Destaco que o entendimento pacífico nesta Corte de Contas é o de que, ainda que haja compatibilidade do preço global, há que se ter a adequabilidade dos custos unitários de modo a coibir o famígero “jogo de planilhas”. Assim, em licitações para obras e serviços, especialmente, sob o regime de empreitada por preço global, os responsáveis pela licitação, ao selecionar a proposta mais vantajosa para Administração, deverão efetuar análise individual dos preços unitários. Verificada a ocorrência de itens com preços manifestamente superiores aos praticados no mercado, o agente público deve negociar com o licitante vencedor do certame novas bases condizentes com os custos de mercado, envolvidos na formulação dos preços, e com os valores do projeto básico e da planilha de formação de preços. 7. Dessa forma, não releva demonstrar a existência no mercado de proposta mais vantajosa que aquela apresentada no âmbito do pregão sub examine. A verificação da inadequação dos custos unitários é suficiente para macular a proposta do licitante aceita pela pregoeira, ora embargante.
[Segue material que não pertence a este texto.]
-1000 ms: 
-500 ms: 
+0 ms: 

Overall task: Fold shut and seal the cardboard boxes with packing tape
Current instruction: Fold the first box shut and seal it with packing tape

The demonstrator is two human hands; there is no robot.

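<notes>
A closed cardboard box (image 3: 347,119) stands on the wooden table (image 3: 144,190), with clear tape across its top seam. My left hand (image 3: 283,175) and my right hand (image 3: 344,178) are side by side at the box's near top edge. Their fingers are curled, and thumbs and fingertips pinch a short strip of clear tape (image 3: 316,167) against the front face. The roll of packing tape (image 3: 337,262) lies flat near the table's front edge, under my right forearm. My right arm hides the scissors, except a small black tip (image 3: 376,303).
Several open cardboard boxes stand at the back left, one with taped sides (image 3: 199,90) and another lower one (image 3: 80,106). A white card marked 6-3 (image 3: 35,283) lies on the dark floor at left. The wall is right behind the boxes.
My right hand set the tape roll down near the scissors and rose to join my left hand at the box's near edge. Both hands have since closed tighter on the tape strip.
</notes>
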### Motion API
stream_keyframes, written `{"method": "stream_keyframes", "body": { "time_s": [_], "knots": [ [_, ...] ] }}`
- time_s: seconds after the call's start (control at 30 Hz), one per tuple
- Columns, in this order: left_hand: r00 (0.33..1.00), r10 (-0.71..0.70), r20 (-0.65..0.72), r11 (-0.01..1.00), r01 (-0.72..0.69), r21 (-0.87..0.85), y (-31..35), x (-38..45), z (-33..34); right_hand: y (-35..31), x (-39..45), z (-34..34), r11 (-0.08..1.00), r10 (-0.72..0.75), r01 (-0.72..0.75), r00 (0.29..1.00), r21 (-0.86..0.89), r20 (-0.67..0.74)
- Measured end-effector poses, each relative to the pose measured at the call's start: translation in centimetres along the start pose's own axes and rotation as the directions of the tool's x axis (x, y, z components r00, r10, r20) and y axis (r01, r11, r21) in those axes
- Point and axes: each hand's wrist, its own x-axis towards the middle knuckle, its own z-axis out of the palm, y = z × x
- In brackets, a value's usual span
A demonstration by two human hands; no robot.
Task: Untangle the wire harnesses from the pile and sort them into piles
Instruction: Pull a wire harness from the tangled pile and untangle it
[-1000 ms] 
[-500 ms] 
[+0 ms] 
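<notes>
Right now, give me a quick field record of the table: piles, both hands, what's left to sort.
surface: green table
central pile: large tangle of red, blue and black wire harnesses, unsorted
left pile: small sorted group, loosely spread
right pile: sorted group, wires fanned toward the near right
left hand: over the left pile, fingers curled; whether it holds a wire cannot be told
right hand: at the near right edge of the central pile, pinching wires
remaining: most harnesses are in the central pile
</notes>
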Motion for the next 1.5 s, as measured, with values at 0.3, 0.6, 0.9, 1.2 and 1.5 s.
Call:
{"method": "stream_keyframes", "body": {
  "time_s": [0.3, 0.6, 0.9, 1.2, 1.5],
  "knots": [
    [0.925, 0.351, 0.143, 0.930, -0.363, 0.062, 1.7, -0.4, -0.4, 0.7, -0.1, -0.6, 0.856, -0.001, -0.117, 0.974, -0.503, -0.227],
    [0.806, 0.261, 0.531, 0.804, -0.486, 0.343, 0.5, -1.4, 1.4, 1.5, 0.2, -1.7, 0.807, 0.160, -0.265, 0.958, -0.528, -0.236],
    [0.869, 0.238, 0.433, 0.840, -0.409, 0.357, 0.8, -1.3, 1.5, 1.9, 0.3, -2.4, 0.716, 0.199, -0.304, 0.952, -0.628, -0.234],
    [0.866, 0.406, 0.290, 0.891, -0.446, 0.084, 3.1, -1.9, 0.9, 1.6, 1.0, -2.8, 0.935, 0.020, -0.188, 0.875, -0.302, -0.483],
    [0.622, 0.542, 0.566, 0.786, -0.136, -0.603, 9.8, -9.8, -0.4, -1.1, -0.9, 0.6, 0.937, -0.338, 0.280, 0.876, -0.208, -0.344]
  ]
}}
(TCU. Acórdão 3524/2007. Segunda Câmara).
De acordo com Marçal Justen Filho:
Não interessa à Administração simplesmente contratar com o licitante que tiver formulado a proposta de menor valor global. É imperioso verificar se o licitante formulou uma proposta adequada, fundada em dados técnicos satisfatórios e compatível com os preços de mercado. (...) O grande obstáculo para propostas desarrazoadas é a demonstração de sua coerência interna. O licitante deverá indicar a composição de custos e demonstrar que o preço global é o resultante de um conjunto de informações coerentes entre si. Portanto, é imperioso que o edital preveja os critérios de aceitabilidade dos preços unitários.
(JUSTEN FILHO, Marçal. Comentários à lei de licitações e contratos administrativos. 15. ed. São Paulo: Dialética, 2012. p. 623).
Isso para que se evite a ocorrência de “jogo de planilha”, que ocorre quanto os licitantes oferecem preços irrisórios para itens que serão pouco utilizados e preços excessivos para itens que serão bastante demandados durante a execução contratual, de modo que o aumento de um seja compensado pela redução do outro, mantendo-se, assim, o preço global da proposta dentro dos parâmetros fixados pelo edital.
Ressalva-se que o fato de os custos unitários de alguns itens de determinado lote serem superiores ao valor estimado pela Administração não quer dizer que automaticamente esses sejam excessivos. Caso a diferença seja razoável e o preço compatível com o mercado e não for prejudicial à execução do contrato, mediante justificativa adequada, a contratação deve prosseguir normalmente. Assim, não é imposto ao licitante melhor classificado para determinado lote que apresente sua proposta com todos os valores unitários abaixo dos valores de referência.
Portanto, recomenda-se que a justificativa pela escolha da licitação por lotes seja sempre robusta, de modo que seja amparada por estudos técnicos e pesquisas realizadas, em que fique evidenciado, de modo clarividente, que essa é a opção mais vantajosa para Administração Pública.